**TASK DIRECTIONS**
Exactly the lines below from the one with "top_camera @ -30" up to and including the one with "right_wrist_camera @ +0" make up the answer, with nothing else added.

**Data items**
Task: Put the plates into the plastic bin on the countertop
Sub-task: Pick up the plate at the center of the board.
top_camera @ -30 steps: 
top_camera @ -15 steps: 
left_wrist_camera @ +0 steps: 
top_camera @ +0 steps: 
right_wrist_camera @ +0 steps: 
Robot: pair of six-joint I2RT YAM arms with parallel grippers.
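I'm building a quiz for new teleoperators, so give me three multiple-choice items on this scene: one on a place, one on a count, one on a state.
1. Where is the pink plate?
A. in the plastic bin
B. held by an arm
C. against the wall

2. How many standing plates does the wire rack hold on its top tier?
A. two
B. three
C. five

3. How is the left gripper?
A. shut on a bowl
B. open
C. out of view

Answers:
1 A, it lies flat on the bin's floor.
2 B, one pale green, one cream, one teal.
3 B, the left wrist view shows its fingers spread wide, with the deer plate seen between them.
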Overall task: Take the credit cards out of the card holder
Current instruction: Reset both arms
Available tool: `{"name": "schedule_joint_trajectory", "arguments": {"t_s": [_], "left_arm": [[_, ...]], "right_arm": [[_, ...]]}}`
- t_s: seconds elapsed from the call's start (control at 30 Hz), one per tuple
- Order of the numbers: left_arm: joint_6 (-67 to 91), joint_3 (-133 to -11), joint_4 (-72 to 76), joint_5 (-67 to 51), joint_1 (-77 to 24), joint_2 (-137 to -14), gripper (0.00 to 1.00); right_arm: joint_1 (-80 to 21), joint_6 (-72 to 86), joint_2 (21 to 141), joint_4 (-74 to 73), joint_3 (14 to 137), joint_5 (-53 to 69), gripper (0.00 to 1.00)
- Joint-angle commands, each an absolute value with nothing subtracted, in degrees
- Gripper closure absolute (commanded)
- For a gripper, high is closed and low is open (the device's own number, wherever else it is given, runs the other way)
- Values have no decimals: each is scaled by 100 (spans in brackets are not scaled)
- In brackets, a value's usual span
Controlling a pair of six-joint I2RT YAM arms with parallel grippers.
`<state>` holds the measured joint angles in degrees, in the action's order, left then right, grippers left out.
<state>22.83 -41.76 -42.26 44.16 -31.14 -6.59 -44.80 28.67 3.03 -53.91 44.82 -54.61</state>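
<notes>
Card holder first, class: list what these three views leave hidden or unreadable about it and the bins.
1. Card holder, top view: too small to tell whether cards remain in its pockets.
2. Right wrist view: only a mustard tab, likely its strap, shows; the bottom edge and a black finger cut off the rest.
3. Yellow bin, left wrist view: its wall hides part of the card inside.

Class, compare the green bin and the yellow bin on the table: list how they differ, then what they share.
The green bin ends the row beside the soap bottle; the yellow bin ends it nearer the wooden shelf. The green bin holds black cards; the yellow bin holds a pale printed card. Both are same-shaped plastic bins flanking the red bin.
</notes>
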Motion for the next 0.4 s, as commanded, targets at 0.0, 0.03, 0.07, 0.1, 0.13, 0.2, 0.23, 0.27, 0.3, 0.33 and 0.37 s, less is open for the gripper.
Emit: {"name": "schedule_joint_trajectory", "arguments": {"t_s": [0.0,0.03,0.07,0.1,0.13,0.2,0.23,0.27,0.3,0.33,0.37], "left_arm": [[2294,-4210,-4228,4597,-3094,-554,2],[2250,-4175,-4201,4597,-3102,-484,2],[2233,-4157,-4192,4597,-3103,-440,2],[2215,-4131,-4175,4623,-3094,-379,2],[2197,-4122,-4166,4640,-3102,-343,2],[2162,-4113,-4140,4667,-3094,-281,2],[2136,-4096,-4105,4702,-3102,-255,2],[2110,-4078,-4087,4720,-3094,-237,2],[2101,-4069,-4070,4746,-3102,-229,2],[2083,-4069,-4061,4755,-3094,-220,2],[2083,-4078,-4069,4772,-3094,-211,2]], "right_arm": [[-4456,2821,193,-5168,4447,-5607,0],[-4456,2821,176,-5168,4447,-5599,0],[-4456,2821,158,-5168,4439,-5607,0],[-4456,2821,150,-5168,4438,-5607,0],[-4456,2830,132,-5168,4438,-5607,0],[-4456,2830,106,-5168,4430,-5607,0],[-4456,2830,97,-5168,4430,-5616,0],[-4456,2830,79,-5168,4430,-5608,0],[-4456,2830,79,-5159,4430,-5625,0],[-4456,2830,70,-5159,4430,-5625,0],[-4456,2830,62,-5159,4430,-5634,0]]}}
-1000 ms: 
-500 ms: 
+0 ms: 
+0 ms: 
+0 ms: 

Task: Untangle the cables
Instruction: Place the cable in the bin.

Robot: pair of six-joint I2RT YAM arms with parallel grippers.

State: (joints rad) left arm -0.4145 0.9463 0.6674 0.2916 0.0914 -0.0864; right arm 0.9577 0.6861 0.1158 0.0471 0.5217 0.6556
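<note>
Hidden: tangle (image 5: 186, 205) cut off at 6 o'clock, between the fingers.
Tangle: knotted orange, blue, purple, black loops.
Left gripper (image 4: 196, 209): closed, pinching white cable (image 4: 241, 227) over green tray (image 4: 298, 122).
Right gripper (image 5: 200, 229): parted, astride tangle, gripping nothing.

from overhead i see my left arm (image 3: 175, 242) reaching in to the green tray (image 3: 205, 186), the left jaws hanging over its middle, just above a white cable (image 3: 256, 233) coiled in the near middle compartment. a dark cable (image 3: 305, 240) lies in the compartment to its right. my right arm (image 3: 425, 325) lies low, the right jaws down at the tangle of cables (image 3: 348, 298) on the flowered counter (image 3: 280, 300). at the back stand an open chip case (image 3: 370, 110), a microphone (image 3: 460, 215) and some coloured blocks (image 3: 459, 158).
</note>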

**ANSWER SECTION**
top_camera @ -30 steps: 
top_camera @ -15 steps: 
left_wrist_camera @ +0 steps: 
top_camera @ +0 steps: 
right_wrist_camera @ +0 steps: 

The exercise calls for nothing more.